Abstract 448: Modulation of the β-Adrenergic Stimulated Inotropy by PDE5a Inhibition is Blunted and Redox Sensitive in Myocytes From Chronically Hypertrophied or Failing Hearts
Background. We previously reported that inhibition of the cGMP-specific phospho-diesterase PDE5a suppresses β-adrenergic stimulated contractility in normal intact hearts and isolated myocytes. This effect was not observed, however, in a canine model of cardiac failure. Whether this loss of efficacy is intrinsic to the myocyte and/or β-receptor complex is unknown.
Methods. Adult murine cardiomyocytes were isolated from C57BL/6 mice subjected to 3 weeks of chronic transaortic constriction (TAC), and FVB/N mice over-expressing activated Gαq. Cells were suspended in Tyrode’s solution (1mM Ca2+) and field stimulated (0.5 Hz, 25°C). Sarcomere shortening (SS) was assessed by real-time image analysis, Ca2+ transients by Indo-1 fluorescence.

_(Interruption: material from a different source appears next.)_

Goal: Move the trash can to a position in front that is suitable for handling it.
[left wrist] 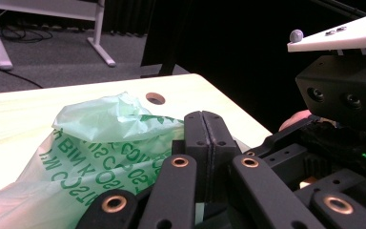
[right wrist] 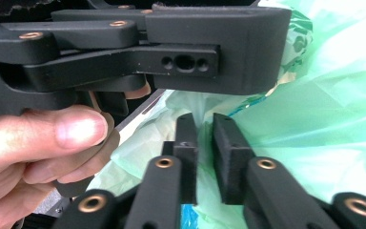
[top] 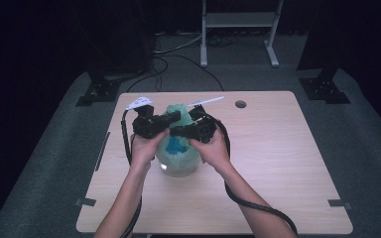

Results. Myocytes from both TAC and Gαq hearts had relatively normal unloaded shortening under rest conditions (3.55±0.3% for TAC, 3.31±0.2% for Gαq, 3.59±0.4% and 3.48±0.4% for controls, p=NS); however they exhibited a markedly reduced response to 10nM isoproterenol (ISO) compared to genotype-specific controls: for example after ISO infusion, the increase in SS was lower (p<.001) in TAC vs control cells (48±24% vs 155±13). In contrast, forskolin (FSK, 100nM) increased SS and Ca2+ transients in all groups. Co-infusion of the PDE5a inhibitor sildenafil (SIL, 100nM-1μM) blunted FSK inotropy in controls (−26±6% and −15±4% for C57BL/6 and FVB/N, respectively, both p<0.01 vs FSK alone) without altering the Ca2+ transients. However, SIL had less effect in TAC myocytes (−8±3%, p=.03 vs FSK) and no impact in Gαq cells. Pre-incubation of TAC or Gαq cells with 4mM GSH, restored SIL suppression of FSK responses to −22±6% and −10±3% for TAC and Gαq cells, respectively (p=.05 vs GSH-untreated cells).
Conclusions. PDE5a modulation of β-adrenergic contractility is suppressed in myocytes from chronic hypertrophied or failing hearts. The effect is downstream of the β-receptor but involves cAMP-mediated inotropy. Oxidative stress contributes to this behavior, perhaps by diminishing cGMP synthesis via nitric oxide-soluble guanylate cyclase. Rescue by antioxidants may be a useful strategy to enhance effects of PDE5 inhibitors to blunt cardiac adrenergic stress.